TASK TO CARRY OUT >> Please look for the string "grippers" below and report every line in which it occurs.

··········

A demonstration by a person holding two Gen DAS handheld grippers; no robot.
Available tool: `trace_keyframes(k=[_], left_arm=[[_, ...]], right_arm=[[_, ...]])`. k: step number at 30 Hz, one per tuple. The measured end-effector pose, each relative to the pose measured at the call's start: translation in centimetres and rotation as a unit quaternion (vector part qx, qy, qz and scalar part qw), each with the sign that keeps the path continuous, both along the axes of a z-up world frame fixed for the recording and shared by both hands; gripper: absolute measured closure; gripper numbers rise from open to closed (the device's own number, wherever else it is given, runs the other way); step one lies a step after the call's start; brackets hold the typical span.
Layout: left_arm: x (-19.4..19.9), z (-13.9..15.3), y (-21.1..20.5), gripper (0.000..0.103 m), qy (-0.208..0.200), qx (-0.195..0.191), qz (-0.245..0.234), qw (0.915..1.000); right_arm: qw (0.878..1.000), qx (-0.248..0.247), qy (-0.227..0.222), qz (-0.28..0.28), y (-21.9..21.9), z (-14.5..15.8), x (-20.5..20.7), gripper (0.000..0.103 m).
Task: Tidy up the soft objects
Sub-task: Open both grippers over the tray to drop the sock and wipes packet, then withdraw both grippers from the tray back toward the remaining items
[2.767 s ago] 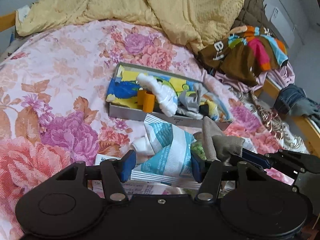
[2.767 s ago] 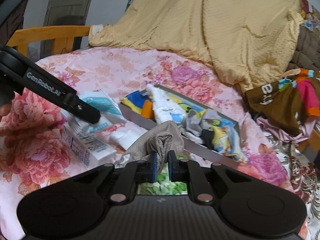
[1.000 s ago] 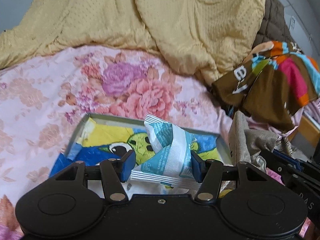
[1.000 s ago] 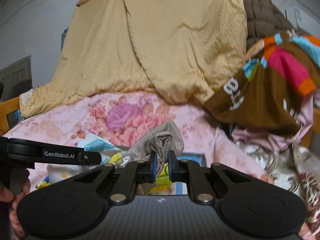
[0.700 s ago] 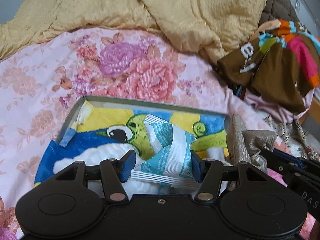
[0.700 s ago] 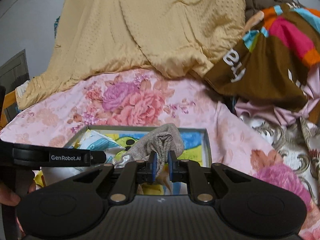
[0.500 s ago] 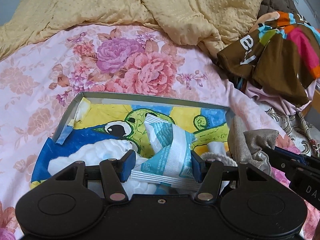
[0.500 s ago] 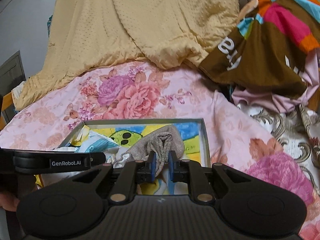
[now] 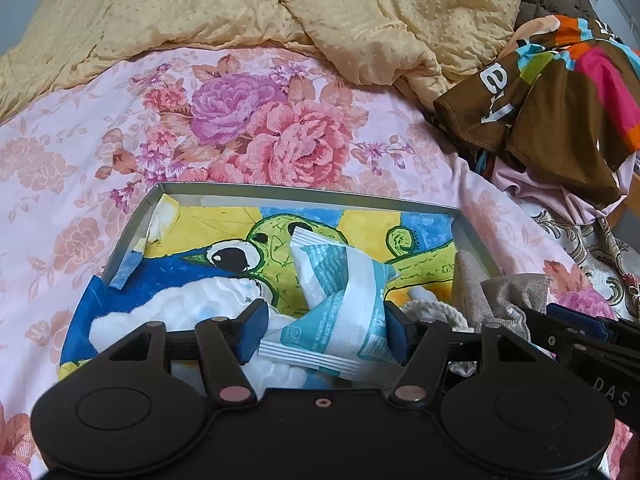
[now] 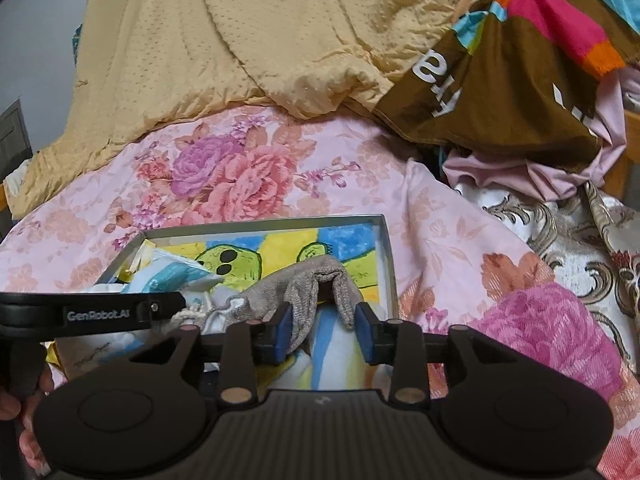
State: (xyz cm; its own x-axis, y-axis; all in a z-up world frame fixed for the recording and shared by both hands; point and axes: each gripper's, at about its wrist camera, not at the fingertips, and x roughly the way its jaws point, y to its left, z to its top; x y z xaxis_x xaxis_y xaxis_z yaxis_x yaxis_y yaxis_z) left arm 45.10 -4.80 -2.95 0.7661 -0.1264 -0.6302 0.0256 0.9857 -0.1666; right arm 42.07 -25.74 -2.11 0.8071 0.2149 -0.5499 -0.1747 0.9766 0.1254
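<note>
Nearest me, my right gripper (image 10: 323,332) is opening over the near right part of the shallow box (image 10: 390,252); the grey knitted cloth (image 10: 316,284) sags between the parting jaws, brushing the left pad while the right pad stands clear, so I judge it released and settling into the box. It is limp and light, folds wherever it is let go, and would be best pinched at a bunched fold, not a loose edge.

My left gripper (image 9: 322,330) is also opening, with the teal and white plastic packet (image 9: 340,300) between its jaws. Its right corner touches the right pad and the left pad has a gap, so the grip looks slack. The packet is crinkly, light and probably slippery; a hold across its thicker middle should serve better than its sealed edge.

Both things hang over the box, above a fluffy white wad (image 9: 180,304) and a coil of pale cord (image 9: 436,310) lying on its cartoon-printed floor. Beyond the box's far wall lies the floral bedsheet (image 9: 256,128), then the rumpled yellow quilt (image 9: 280,8), with a brown multicoloured garment (image 9: 560,112) off to the box's far right.
</note>
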Motion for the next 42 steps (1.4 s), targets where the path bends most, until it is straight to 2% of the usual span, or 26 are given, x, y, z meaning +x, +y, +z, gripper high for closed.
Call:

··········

RESPONSE TO THIS TASK >>
A demonstration by a person holding two Gen DAS handheld grippers; no robot.
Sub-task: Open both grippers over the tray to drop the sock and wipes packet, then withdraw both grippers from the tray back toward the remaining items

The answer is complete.